**Requirement:**
Report, as a single figure, how many lines in the records below include "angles".
Records for the task START
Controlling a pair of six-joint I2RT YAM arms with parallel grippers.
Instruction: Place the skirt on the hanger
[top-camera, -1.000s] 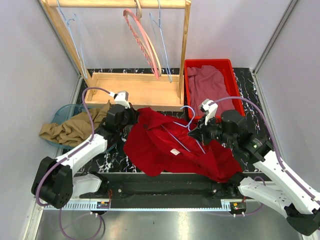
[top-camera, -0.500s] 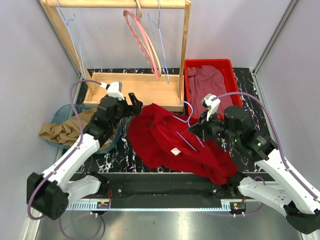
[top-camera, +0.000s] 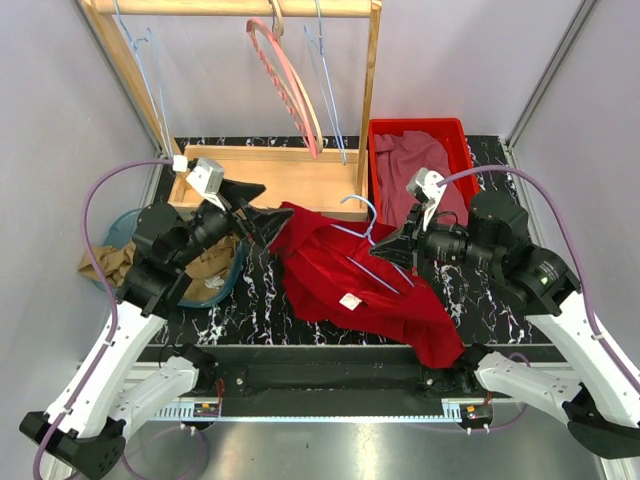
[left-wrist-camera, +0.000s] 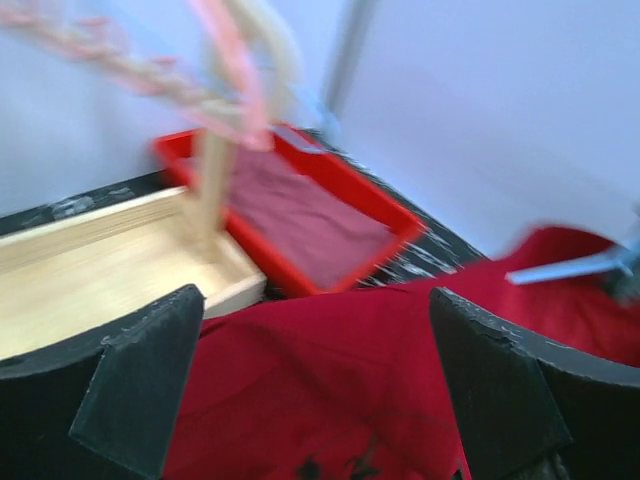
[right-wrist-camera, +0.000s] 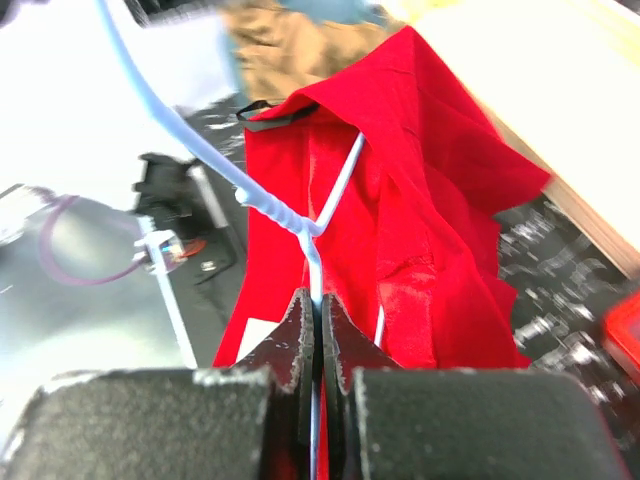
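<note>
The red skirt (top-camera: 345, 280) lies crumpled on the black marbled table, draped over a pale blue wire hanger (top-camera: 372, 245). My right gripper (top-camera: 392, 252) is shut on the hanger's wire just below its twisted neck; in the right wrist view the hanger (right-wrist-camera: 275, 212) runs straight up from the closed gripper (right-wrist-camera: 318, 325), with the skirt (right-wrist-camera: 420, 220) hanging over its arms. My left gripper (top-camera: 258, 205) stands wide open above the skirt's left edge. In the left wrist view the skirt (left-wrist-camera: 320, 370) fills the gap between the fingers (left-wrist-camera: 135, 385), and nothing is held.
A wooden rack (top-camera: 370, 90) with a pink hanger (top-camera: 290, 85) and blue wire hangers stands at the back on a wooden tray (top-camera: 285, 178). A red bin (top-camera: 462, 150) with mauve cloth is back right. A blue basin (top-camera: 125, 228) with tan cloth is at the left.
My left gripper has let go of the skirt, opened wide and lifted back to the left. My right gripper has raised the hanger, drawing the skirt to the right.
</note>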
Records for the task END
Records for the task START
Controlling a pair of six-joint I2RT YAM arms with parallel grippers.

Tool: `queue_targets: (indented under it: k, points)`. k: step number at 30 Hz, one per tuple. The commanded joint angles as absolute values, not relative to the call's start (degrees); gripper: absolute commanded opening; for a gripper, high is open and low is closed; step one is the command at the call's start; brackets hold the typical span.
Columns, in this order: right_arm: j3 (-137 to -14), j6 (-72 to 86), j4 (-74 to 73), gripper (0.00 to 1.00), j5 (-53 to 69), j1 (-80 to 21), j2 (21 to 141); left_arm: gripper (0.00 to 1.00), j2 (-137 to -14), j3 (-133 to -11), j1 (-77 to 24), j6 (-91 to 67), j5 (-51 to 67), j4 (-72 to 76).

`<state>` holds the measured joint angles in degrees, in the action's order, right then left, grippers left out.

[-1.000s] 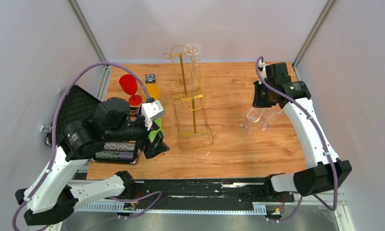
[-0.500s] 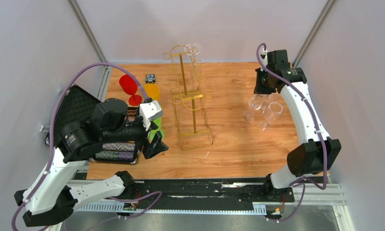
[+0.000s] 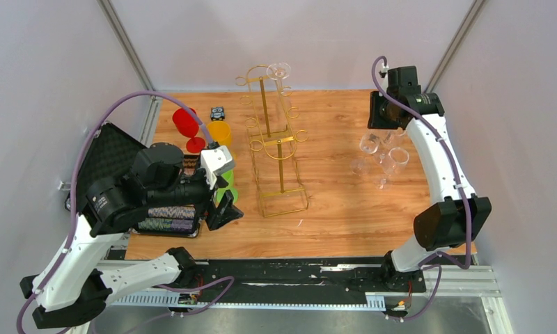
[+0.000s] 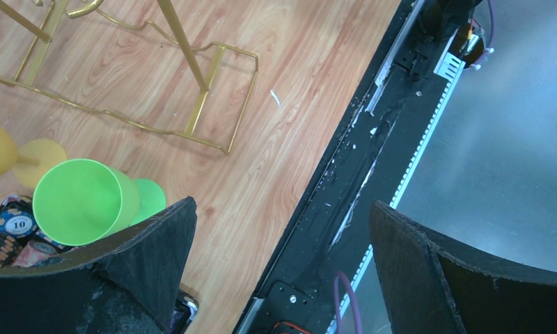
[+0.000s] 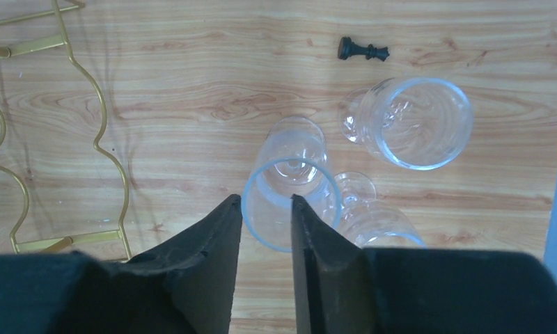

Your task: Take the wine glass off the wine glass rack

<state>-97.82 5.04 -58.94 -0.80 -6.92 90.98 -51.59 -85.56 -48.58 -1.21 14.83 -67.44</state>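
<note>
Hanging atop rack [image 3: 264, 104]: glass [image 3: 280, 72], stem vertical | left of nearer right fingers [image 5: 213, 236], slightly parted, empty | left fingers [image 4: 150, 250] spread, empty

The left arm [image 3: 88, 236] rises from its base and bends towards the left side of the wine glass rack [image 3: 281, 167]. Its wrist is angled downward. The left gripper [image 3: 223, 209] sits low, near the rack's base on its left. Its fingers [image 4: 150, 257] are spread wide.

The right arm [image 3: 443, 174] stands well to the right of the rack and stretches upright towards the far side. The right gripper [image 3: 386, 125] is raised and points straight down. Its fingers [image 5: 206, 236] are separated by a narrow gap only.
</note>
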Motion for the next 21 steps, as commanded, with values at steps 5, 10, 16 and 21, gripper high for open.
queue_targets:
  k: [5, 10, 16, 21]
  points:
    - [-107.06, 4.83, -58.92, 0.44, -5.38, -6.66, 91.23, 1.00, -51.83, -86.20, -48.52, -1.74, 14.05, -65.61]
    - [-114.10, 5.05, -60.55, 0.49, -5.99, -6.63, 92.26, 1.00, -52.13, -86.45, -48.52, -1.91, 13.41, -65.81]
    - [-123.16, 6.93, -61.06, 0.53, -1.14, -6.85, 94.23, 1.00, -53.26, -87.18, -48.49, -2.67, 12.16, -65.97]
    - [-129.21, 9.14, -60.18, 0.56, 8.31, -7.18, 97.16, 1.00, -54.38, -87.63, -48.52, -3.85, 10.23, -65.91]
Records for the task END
**Answer to this exercise:**
2